| WHAT TO PRODUCE |
Could you write out the data that follows, exactly and in full?

| PROVIDED DATA |
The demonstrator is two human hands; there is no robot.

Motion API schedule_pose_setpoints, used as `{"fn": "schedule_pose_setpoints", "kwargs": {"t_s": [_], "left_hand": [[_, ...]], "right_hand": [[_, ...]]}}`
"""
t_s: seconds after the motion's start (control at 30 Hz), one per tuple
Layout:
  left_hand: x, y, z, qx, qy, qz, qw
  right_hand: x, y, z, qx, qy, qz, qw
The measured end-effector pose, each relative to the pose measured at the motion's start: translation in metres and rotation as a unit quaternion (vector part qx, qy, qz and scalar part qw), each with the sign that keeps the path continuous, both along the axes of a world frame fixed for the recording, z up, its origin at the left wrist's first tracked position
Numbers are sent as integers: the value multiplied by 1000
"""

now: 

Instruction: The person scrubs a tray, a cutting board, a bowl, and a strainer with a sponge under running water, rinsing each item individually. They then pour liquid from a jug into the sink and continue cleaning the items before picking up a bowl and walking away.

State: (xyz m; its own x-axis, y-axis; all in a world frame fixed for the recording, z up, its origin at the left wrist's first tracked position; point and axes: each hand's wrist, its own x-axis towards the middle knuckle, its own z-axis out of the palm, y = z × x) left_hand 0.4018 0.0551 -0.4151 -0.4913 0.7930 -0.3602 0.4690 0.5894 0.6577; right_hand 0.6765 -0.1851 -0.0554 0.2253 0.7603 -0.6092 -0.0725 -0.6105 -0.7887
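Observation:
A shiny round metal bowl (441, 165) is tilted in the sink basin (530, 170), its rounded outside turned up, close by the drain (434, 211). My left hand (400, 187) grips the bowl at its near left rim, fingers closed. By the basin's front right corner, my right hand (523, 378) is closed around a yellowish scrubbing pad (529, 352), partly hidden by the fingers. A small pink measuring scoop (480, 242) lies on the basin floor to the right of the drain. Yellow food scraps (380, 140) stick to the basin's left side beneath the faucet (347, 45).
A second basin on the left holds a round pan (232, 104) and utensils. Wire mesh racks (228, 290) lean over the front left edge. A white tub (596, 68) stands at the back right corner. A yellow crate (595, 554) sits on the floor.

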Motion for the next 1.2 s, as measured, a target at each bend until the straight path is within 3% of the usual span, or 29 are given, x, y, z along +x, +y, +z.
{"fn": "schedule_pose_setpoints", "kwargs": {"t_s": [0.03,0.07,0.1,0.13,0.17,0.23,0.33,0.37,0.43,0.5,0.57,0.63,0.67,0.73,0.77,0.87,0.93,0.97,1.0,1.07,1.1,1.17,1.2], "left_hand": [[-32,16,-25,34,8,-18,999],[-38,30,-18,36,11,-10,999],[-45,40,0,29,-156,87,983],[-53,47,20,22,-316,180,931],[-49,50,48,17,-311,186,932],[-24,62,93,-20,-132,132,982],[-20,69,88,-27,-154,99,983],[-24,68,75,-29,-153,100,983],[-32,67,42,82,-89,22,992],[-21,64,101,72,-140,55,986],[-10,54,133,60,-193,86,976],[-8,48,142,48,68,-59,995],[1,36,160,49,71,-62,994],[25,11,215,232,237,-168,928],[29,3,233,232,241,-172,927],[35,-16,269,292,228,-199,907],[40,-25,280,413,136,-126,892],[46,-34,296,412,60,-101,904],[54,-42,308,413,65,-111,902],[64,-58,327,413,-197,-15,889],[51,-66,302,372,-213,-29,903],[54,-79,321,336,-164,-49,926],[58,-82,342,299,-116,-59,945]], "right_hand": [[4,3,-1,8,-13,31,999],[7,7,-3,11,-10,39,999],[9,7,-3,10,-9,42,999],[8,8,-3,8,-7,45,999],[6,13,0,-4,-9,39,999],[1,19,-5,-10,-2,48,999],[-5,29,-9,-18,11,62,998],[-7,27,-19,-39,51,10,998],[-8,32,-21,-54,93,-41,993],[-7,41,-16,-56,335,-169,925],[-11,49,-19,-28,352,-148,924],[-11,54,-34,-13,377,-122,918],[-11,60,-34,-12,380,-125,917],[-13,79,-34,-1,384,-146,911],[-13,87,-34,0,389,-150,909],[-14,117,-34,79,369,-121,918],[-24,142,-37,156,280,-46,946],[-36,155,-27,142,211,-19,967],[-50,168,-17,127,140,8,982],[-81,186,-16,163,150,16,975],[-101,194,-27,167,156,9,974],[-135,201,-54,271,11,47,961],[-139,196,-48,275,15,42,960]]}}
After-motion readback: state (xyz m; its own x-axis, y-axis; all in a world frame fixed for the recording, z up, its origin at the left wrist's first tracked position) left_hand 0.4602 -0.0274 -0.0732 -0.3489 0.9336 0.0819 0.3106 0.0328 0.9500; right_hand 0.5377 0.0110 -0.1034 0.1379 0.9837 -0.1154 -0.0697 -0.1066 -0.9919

| SOLUTION FOR THIS TASK |
The demonstrator is two human hands; there is no robot.

Motion API schedule_pose_setpoints, used as `{"fn": "schedule_pose_setpoints", "kwargs": {"t_s": [_], "left_hand": [[_, ...]], "right_hand": [[_, ...]]}}`
"""
t_s: seconds after the motion's start (control at 30 Hz), one per tuple
Layout:
  left_hand: x, y, z, qx, qy, qz, qw
  right_hand: x, y, z, qx, qy, qz, qw
The measured end-effector pose, each relative to the pose measured at the motion's start: translation in metres and rotation as a unit quaternion (vector part qx, qy, qz and scalar part qw), each with the sign that keeps the path continuous, both along the axes of a world frame fixed for the recording, z up, its origin at the left wrist's first tracked position
Numbers are sent as integers: the value multiplied by 1000
"""

now: 

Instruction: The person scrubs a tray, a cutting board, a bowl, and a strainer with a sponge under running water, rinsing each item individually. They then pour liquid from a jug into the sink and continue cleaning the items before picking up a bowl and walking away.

State: (xyz m; its own x-axis, y-axis; all in a world frame fixed for the recording, z up, its origin at the left wrist's first tracked position; point and axes: each hand's wrist, its own x-axis towards the middle knuckle, its own z-axis out of the palm, y = z × x) left_hand 0.4018 0.0551 -0.4151 -0.4913 0.7930 -0.3602 0.4690 0.5894 0.6577; right_hand 0.6765 -0.1851 -0.0554 0.2253 0.7603 -0.6092 -0.0725 -0.6105 -0.7887
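Observation:
A shiny round metal bowl (441, 165) is tilted in the sink basin (530, 170), its rounded outside turned up, close by the drain (434, 211). My left hand (400, 187) grips the bowl at its near left rim, fingers closed. By the basin's front right corner, my right hand (523, 378) is closed around a yellowish scrubbing pad (529, 352), partly hidden by the fingers. A small pink measuring scoop (480, 242) lies on the basin floor to the right of the drain. Yellow food scraps (380, 140) stick to the basin's left side beneath the faucet (347, 45).
A second basin on the left holds a round pan (232, 104) and utensils. Wire mesh racks (228, 290) lean over the front left edge. A white tub (596, 68) stands at the back right corner. A yellow crate (595, 554) sits on the floor.
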
Motion for the next 1.2 s, as measured, a target at each bend until the straight path is within 3% of the usual span, or 29 are given, x, y, z along +x, +y, +z.
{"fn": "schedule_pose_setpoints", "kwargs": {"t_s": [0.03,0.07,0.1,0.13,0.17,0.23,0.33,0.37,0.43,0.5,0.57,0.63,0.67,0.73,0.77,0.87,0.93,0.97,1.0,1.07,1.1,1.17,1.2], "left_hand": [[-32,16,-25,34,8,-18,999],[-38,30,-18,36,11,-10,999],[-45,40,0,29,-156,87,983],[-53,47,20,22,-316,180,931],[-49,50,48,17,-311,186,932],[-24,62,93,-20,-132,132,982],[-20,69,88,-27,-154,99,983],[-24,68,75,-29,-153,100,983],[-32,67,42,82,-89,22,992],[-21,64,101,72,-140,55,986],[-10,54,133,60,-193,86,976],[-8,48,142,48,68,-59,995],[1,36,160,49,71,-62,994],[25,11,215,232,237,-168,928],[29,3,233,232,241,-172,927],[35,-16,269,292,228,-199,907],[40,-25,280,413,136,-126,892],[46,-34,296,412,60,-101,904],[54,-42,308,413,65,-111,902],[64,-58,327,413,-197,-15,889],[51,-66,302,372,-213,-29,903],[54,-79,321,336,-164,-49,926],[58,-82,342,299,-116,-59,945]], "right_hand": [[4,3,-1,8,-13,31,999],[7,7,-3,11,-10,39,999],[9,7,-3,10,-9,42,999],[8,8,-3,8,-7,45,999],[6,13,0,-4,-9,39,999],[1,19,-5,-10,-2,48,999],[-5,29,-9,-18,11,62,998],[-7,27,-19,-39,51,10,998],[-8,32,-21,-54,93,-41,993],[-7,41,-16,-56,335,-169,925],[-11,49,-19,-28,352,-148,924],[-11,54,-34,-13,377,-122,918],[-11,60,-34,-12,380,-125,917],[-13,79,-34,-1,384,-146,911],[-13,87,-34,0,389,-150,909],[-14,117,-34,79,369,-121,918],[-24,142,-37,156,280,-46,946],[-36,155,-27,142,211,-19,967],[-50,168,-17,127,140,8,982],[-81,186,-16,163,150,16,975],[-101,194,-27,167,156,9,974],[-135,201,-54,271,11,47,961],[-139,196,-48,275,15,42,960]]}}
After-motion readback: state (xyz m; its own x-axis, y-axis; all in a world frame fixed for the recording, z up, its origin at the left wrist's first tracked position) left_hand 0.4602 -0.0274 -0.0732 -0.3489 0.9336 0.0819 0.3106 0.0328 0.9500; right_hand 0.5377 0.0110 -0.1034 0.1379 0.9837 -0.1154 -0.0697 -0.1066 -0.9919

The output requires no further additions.